**What is required**
Each line of the data should be transcribed exactly as given.

**Input data**

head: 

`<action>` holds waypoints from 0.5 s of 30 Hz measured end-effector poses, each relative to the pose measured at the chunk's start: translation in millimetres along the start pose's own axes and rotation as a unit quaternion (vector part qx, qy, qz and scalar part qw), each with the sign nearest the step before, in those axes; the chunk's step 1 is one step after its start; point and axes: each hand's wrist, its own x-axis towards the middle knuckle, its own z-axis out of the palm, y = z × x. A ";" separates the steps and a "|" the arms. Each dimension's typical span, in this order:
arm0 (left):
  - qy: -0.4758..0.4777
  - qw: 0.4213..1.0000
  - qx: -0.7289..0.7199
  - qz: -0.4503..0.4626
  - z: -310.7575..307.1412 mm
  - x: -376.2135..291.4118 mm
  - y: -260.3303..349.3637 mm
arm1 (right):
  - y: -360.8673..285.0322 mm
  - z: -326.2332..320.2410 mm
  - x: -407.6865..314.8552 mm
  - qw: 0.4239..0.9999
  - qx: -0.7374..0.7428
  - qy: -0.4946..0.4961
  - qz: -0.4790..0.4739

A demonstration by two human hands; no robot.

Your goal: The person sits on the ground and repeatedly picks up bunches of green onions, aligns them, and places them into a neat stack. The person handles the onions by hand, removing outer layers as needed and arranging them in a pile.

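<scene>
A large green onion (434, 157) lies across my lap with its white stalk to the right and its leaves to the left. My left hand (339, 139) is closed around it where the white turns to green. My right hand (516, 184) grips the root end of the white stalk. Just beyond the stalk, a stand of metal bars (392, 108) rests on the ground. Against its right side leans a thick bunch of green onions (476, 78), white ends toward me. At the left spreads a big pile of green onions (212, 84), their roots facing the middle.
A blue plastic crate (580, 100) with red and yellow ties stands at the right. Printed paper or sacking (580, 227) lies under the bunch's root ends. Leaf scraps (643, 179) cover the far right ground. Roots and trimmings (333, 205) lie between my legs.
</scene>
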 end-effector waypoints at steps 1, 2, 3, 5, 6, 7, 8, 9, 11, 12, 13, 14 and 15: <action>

**Solution to the problem**
head: 

`<action>` holds waypoints from 0.5 s of 30 Hz measured end-effector poses, each relative to the pose measured at the chunk's start: translation in millimetres along the start pose's own axes and rotation as a unit quaternion (vector part qx, qy, qz and scalar part qw), each with the sign nearest the step before, in those axes; the chunk's step 1 is one step after its start; point and axes: each hand's wrist, its own x-axis towards the middle knuckle, its own z-axis out of the palm, y = z × x. A ";" separates the steps and a "|" the arms. Each dimension's typical span, in this order:
arm0 (left):
  - qy: -0.4758..0.4777
  - qw: 0.4213..1.0000
  - qx: -0.7289..0.7199
  - qz: -0.4503..0.4626
  - z: -310.7575..307.1412 mm
  - x: -376.2135..291.4118 mm
  - y: -260.3303..349.3637 mm
arm1 (right):
  - y: -360.8673..285.0322 mm
  - z: -326.2332..320.2410 mm
  - x: -407.6865..314.8552 mm
  - qw: 0.4239..0.9999
  - qx: -0.7374..0.7428
  - qy: -0.4946..0.4961
  - qz: -0.4790..0.4739

A demonstration by two human hands; no robot.

Your goal: The person sits on the ground and repeatedly picks up bunches of green onions, aligns them, and places them into a neat stack. The person handles the onions by hand, removing outer layers as needed and arranging them in a pile.

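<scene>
A large green onion (434, 157) lies across my lap with its white stalk to the right and its leaves to the left. My left hand (339, 139) is closed around it where the white turns to green. My right hand (516, 184) grips the root end of the white stalk. Just beyond the stalk, a stand of metal bars (392, 108) rests on the ground. Against its right side leans a thick bunch of green onions (476, 78), white ends toward me. At the left spreads a big pile of green onions (212, 84), their roots facing the middle.
A blue plastic crate (580, 100) with red and yellow ties stands at the right. Printed paper or sacking (580, 227) lies under the bunch's root ends. Leaf scraps (643, 179) cover the far right ground. Roots and trimmings (333, 205) lie between my legs.
</scene>
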 end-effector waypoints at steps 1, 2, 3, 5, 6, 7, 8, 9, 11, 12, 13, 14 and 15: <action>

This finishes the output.